▶ [WORK TO COMPLETE] For each line below, check for the word "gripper", then state how many lines contain it, with no other output.

***** PROVIDED RECORDS *****

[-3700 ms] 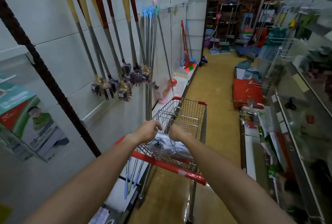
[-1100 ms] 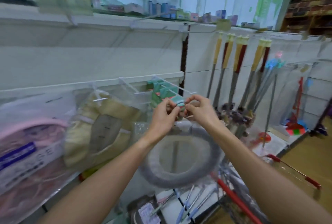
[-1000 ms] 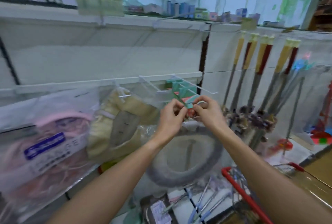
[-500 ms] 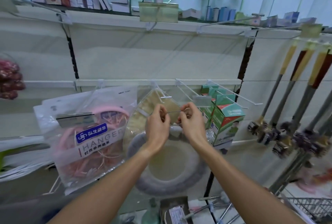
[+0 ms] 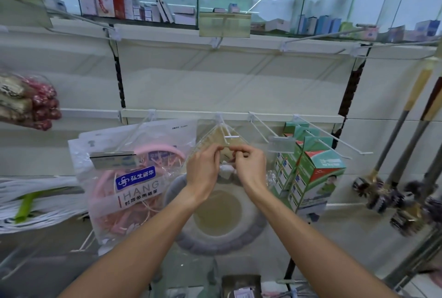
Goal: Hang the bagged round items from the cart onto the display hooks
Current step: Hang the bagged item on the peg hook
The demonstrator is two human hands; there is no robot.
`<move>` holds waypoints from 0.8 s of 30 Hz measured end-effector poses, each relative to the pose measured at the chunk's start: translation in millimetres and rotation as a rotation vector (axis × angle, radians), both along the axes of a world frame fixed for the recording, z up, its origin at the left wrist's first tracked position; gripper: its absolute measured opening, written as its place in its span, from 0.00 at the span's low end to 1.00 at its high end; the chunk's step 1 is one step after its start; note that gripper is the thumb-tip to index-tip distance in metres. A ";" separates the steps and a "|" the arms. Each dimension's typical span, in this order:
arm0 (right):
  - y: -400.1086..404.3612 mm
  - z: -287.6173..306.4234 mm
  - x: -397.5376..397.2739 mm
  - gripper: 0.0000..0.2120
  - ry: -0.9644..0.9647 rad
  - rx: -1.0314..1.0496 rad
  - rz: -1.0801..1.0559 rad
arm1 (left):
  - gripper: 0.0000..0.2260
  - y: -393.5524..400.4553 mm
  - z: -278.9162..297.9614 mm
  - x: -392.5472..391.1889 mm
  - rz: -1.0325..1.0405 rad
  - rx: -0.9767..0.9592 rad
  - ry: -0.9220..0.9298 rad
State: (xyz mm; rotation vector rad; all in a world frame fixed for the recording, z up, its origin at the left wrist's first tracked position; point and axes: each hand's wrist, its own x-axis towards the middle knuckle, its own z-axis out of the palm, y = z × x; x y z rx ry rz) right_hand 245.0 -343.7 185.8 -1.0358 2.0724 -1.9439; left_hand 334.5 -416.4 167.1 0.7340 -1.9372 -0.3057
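Note:
A grey padded ring in a clear bag [image 5: 215, 240] hangs below my hands in front of the shelf wall. My left hand [image 5: 203, 168] and my right hand [image 5: 250, 166] both pinch the bag's top edge, right at the tip of a white display hook [image 5: 230, 137]. A beige bagged item [image 5: 216, 138] hangs further back on that same hook. Whether the bag's hole is over the hook tip is hidden by my fingers. The cart is out of view.
A bag with a pink round hanger [image 5: 134, 178] hangs to the left. Green boxes [image 5: 315, 173] hang on hooks to the right, past a free hook [image 5: 263, 128]. Long-handled brushes [image 5: 392, 178] hang at far right. Red bundles [image 5: 40, 106] sit far left.
I lifted the bagged grey ring out of the cart and turned left to the shelf wall. My hands raised the bag's top to the hook in front of the beige item.

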 end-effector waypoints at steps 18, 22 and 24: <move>-69.0 -0.2 -46.6 0.18 0.036 0.048 -0.018 | 0.12 -36.0 25.2 -35.7 0.099 0.005 -0.171; -92.4 -2.4 -59.7 0.18 -0.028 0.034 0.014 | 0.13 -53.1 25.5 -45.8 0.093 0.014 -0.186; -102.9 -3.4 -65.7 0.17 -0.001 0.029 0.014 | 0.12 -63.0 25.6 -52.7 0.091 0.045 -0.192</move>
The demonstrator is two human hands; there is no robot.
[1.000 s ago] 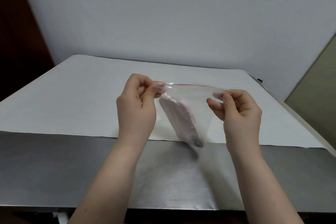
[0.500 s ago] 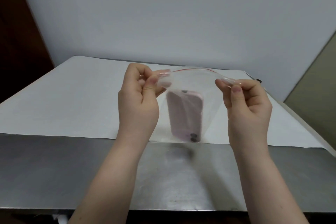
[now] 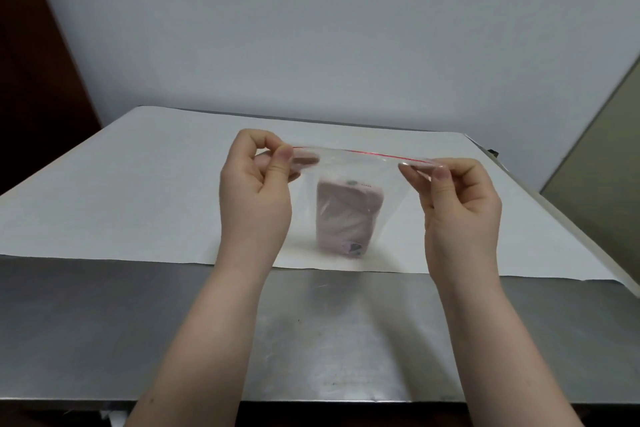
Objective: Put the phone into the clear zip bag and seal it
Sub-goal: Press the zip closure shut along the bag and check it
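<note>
A clear zip bag (image 3: 394, 198) with a red line along its top edge hangs above the table, stretched between both hands. A pink phone (image 3: 348, 218) stands upright inside it, resting at the bottom of the bag. My left hand (image 3: 258, 199) pinches the bag's top left corner between thumb and fingers. My right hand (image 3: 462, 215) pinches the top right corner the same way. The top edge runs taut and nearly straight from one hand to the other; whether the zip is pressed together cannot be told.
White paper (image 3: 138, 191) covers the far part of a metal table (image 3: 104, 329), whose front edge runs close to me. A grey wall stands behind. A dark brown panel rises at the left and an olive panel (image 3: 602, 135) at the right.
The bag's mouth went from arched and open to pulled flat and taut. The phone swung from tilted to upright and settled at the bag's bottom. My hands moved apart.
</note>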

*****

▶ [TASK ANSWER] 3